> [Exercise instructions]:
What you return must match the listing below line for line, minus its pictures.
◆ ◆ ◆ ◆ ◆ ◆ ◆
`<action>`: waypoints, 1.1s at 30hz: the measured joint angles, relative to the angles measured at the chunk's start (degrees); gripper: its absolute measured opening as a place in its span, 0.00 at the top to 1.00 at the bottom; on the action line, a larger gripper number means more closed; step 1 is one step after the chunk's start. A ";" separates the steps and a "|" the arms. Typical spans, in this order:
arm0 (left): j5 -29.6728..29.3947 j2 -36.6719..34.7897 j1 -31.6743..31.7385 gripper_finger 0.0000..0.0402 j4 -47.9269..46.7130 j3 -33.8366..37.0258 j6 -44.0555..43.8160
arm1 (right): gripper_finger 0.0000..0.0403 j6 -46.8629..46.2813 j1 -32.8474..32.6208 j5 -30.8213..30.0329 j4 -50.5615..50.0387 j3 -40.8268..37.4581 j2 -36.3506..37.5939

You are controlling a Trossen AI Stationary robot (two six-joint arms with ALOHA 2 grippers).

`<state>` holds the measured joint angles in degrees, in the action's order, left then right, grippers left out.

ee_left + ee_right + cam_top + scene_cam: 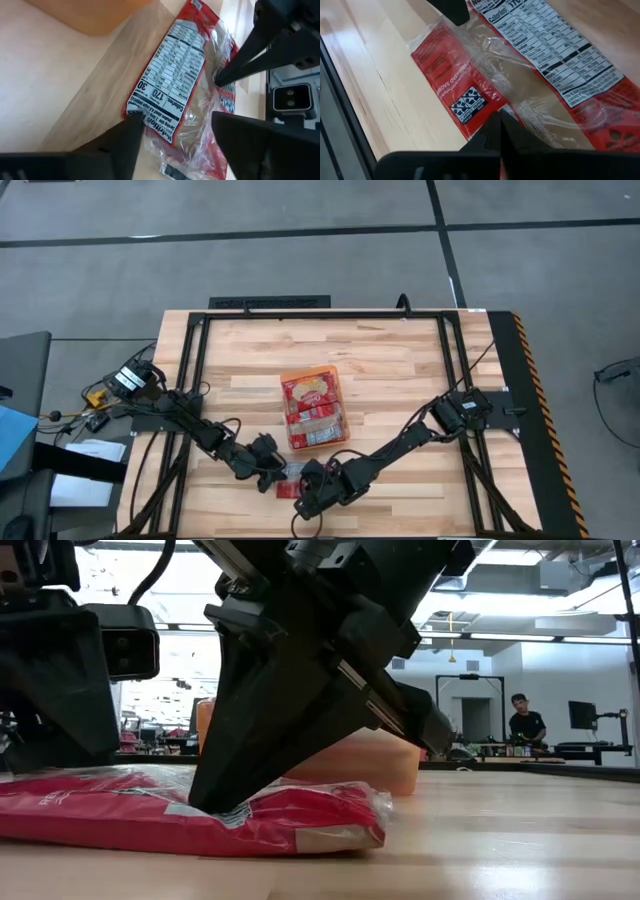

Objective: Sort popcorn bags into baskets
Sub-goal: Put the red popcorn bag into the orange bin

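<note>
One red popcorn bag (288, 478) lies flat on the table near its near edge, with the white nutrition print (175, 75) facing up. The orange basket (310, 372) stands in the middle of the table, and several bags (314, 410) are stacked in it. My left gripper (177, 122) is open. Its fingers stand on either side of one end of the loose bag, and I cannot tell whether they touch it. My right gripper (500, 117) is shut, with its tips down on the same bag (200, 815). My right gripper presses its shut fingertips (215, 805) onto the bag's upper face, on the clear wrap beside the red edge strip (470, 100). It comes slanting down from the table's right. The bag lies flat on the table beneath it.
The basket (370, 765) stands just beyond the loose bag, toward the far side. Black frame rails (195, 370) run along the table's left, right and far edges. Both arms cross low over the near half of the table. A person (525, 720) stands far back in the room.
</note>
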<state>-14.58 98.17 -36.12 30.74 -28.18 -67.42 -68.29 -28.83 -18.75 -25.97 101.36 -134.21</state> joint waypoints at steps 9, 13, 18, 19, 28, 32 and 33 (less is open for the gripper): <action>2.72 0.02 0.15 0.82 -0.17 0.00 2.74 | 0.97 3.91 1.56 1.67 0.91 -0.07 0.16; 2.71 -0.10 0.19 0.98 0.08 0.06 1.67 | 0.98 5.52 2.20 0.63 0.13 -0.27 1.24; 3.68 -3.26 0.24 1.00 -0.53 0.28 0.48 | 0.97 5.93 2.32 -0.73 -2.45 -0.31 5.61; 4.50 -4.37 0.26 1.00 -0.63 0.33 -0.74 | 0.97 5.97 2.01 -1.05 -2.96 -0.25 6.89; 2.27 -12.13 0.94 0.98 -5.19 0.44 2.51 | 0.98 0.94 -2.03 -7.21 -16.36 -0.02 14.15; 3.25 -16.09 2.39 0.86 -5.66 0.22 9.75 | 0.98 -3.27 -3.67 -6.71 -15.64 -0.14 10.03; 2.75 -16.76 2.67 0.82 -6.51 0.22 10.80 | 0.98 -3.84 -3.94 -6.63 -14.98 -0.17 9.07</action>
<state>-11.83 81.41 -33.45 24.23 -27.97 -56.62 -72.13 -32.77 -25.39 -40.95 101.19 -125.14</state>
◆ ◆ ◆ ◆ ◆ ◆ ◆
> [Answer section]:
`<action>`: waypoints, 1.1s at 30hz: the measured joint angles, relative to the angles measured at the chunk's start (degrees); gripper: its absolute measured opening as a place in its span, 0.00 at the top to 1.00 at the bottom; on the action line, a larger gripper number means more closed; step 1 is one step after the chunk's start. A ";" separates the steps and a "|" the arms. Typical spans, in this order:
arm0 (left): j5 -29.6728..29.3947 j2 -36.6719..34.7897 j1 -31.6743..31.7385 gripper_finger 0.0000..0.0402 j4 -47.9269..46.7130 j3 -33.8366..37.0258 j6 -44.0555..43.8160
arm1 (right): gripper_finger 0.0000..0.0403 j6 -46.8629..46.2813 j1 -32.8474..32.6208 j5 -30.8213..30.0329 j4 -50.5615..50.0387 j3 -40.8268..37.4581 j2 -36.3506..37.5939

You are controlling a Trossen AI Stationary robot (two six-joint arms with ALOHA 2 grippers).

`<state>` holds the measured joint angles in degrees, in the action's order, left then right, grippers left out.

ee_left + ee_right + cam_top + scene_cam: 

Objective: Sort popcorn bags into baskets
Sub-goal: Put the red popcorn bag into the orange bin

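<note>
One red popcorn bag (288, 478) lies flat on the table near its near edge, with the white nutrition print (175, 75) facing up. The orange basket (310, 372) stands in the middle of the table, and several bags (314, 410) are stacked in it. My left gripper (177, 122) is open. Its fingers stand on either side of one end of the loose bag, and I cannot tell whether they touch it. My right gripper (500, 117) is shut, with its tips down on the same bag (200, 815). My right gripper presses its shut fingertips (215, 805) onto the bag's upper face, on the clear wrap beside the red edge strip (470, 100). It comes slanting down from the table's right. The bag lies flat on the table beneath it.
The basket (370, 765) stands just beyond the loose bag, toward the far side. Black frame rails (195, 370) run along the table's left, right and far edges. Both arms cross low over the near half of the table. A person (525, 720) stands far back in the room.
</note>
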<state>-14.58 98.17 -36.12 30.74 -28.18 -67.42 -68.29 -28.83 -18.75 -25.97 101.36 -134.21</state> joint waypoints at steps 9, 13, 18, 19, 28, 32 and 33 (less is open for the gripper): <action>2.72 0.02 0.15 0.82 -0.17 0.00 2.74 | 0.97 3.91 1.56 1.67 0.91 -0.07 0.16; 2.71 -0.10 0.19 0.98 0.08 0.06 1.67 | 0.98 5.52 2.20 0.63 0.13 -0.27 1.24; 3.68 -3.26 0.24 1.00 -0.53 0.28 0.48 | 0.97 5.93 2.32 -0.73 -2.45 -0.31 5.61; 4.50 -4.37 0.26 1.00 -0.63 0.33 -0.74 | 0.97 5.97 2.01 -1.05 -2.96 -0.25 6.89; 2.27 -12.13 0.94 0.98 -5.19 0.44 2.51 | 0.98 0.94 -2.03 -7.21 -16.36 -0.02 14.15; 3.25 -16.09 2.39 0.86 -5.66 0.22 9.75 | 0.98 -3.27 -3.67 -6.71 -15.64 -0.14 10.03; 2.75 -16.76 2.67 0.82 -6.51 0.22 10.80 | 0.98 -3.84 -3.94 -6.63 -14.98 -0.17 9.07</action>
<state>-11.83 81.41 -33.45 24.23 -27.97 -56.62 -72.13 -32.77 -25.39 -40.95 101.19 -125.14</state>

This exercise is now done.